Jed raised her eyebrows. “Exactly like that. I have a photosail to fit the escape pod of this ship, but you threw the escape pod away as I seem to remember.”

“We had to get rid of that
myth
Archer somehow. So the stellar galleon, how does that work?”

“It’s designed to accelerate a ship by radiation pressure from the stellar wind. They are used exclusively to travel outward within the inner parts of settled star systems. They wouldn’t work anywhere else because the stellar wind isn’t intense enough that far from a star.”

“But
that
...” Wolff gave a nod to the scene outside.


That
is an event that has not been witnessed anywhere in this galaxy in all the time men have existed.”

“That...light. How far up does it go?”

“It’s called an active nucleus. They’ve been seen in distant galaxies, they’re usually referred to as blazars or quasars. The light is so intense it can be detected by men’s eyes from the surface of
planets
when the source is over a billion light years distant. The chimaera’s next generation is riding the blazar jet at just below the speed of light.

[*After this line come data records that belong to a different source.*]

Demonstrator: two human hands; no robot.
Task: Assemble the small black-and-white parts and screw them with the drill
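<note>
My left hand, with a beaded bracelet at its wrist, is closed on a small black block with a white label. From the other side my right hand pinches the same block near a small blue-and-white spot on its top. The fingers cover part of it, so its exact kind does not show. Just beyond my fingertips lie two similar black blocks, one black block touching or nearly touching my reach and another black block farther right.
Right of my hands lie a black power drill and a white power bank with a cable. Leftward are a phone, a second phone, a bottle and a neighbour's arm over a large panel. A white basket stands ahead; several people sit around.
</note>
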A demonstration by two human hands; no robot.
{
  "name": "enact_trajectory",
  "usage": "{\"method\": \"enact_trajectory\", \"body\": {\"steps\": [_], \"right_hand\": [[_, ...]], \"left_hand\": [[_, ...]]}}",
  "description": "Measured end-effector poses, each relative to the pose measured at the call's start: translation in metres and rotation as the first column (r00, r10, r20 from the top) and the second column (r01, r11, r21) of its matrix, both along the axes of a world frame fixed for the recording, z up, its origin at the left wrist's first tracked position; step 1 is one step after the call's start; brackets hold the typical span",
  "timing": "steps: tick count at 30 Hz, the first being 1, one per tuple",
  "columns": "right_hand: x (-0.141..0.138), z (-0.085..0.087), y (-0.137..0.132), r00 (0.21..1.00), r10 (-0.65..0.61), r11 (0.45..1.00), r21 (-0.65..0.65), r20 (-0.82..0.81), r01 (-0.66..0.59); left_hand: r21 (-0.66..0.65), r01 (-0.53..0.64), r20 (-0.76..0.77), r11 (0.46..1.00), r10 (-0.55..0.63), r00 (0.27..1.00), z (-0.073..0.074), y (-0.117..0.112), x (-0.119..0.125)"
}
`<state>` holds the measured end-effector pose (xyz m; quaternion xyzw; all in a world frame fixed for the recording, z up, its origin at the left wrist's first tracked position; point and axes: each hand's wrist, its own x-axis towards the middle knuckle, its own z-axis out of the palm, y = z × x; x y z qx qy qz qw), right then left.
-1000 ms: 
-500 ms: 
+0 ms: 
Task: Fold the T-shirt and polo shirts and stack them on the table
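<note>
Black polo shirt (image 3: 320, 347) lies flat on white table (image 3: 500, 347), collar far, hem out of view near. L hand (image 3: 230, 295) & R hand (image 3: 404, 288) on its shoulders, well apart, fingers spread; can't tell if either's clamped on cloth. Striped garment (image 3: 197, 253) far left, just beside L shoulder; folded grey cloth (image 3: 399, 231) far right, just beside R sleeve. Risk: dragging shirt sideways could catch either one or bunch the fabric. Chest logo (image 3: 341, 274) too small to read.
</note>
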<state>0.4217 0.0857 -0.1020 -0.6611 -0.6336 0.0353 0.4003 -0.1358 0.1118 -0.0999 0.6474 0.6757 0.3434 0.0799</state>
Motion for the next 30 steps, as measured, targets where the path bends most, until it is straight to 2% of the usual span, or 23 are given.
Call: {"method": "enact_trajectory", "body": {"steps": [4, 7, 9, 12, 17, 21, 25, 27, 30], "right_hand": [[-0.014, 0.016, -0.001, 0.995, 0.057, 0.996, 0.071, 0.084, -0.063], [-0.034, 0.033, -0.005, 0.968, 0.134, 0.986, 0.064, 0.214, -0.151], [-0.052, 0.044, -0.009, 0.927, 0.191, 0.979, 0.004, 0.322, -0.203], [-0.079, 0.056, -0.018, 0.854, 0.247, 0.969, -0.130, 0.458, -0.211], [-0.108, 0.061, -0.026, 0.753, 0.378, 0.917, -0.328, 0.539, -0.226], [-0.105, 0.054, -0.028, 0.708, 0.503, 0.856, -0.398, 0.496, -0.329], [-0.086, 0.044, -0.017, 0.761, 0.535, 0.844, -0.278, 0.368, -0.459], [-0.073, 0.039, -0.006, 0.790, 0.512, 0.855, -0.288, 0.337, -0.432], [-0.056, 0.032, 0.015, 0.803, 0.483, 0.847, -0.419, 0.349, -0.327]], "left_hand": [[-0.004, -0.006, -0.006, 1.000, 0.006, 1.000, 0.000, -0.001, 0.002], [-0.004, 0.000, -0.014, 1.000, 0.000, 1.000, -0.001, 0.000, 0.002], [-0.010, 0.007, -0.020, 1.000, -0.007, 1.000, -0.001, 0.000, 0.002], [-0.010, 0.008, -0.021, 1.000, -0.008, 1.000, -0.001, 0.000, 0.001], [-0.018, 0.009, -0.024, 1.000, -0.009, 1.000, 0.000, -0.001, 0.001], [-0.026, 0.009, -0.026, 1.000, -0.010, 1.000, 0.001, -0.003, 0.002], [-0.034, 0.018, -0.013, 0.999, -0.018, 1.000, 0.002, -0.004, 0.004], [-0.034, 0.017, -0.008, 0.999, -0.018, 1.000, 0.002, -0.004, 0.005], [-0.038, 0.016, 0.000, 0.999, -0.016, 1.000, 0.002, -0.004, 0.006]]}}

They can probably maintain that speed until they reach the lower habitable regions of the halo, two thousand, five hundred light years away.”

“And the photosail, you can’t attach that to the
Shamrock
?”

Jed shook her head. “The sail is too small.”

“What about if we put it on the shuttle, the one I came on with Taggart? It’s still docked on the other airlock, isn’t it?”

Jed stared at Wolff. “Yes,” she said carefully, at length. “It would be the right size for that. I don’t see how that would be any use, though, because travelling with the photosail would take two thousand, five hundred years before you could get within range of any civilisation to even make a distress call.”